Dosage must be individualised and prescribed by a healthcare professional. Treatment typically begins with a low dose to minimise side effects, gradually increasing to the therapeutic dose.

  • Initial Dose:
    • For type 2 diabetes: 0.25 mg weekly for the first 4 weeks
    • For weight loss: 0.25 mg to 0.5 mg weekly, based on patient response 
  • Maintenance/Optimal Dose:
    • For diabetes: 1 mg to 2 mg per week
    • For weight management: Up to 2.4 mg per week 
  • Administration:
     Semaglutide is administered subcutaneously once weekly in the abdomen, thigh, or upper arm. It should be injected on the same day each week for optimal efficacy.
     

Safety Profile and Side Effects

Obese Non-Diabetic Individuals

Most side effects are mild to moderate and gastrointestinal in nature, such as nausea or diarrhoea. Only 4.5% of Semaglutide users discontinued due to side effects, compared to 0.8% in the placebo group.

Common side effects include:

  • Nausea and vomiting
  • Diarrhoea or constipation
  • Abdominal discomfort
  • Headache
  • Dizziness
  • Injection site reactions (redness, swelling, irritation) 

Serious but rare side effects:

  • Acute pancreatitis
  • Renal impairment
  • Thyroid hormone level changes 

These effects are generally transient.

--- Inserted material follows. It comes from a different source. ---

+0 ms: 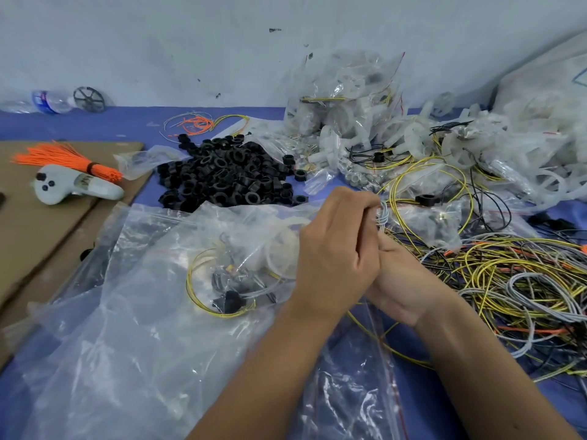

Seek immediate medical attention in case of severe symptoms such as pancreatitis, visual disturbances, or allergic reactions.

Contraindications: Who Should Avoid Semaglutide?

Semaglutide is not recommended for individuals with the following conditions, unless specifically advised by a physician:

  • Personal or family history of medullary thyroid carcinoma
  • History of acute pancreatitis
  • Severe hepatic or renal impairment
  • Pregnant or lactating women
  • Individuals with severe gastrointestinal disorders like gastroparesis 

Frequently Asked Questions (FAQs)

  1. Is Semaglutide safe for long-term use?
     Yes, long-term safety has been supported by clinical trials. However, it should always be used under medical supervision to monitor for adverse effects and maintain appropriate dosing.
  2. Can Semaglutide be used alongside other medications?
     Yes, but only under the guidance of a healthcare provider. Dose adjustments of other antidiabetic drugs may be necessary to prevent hypoglycaemia or drug interactions.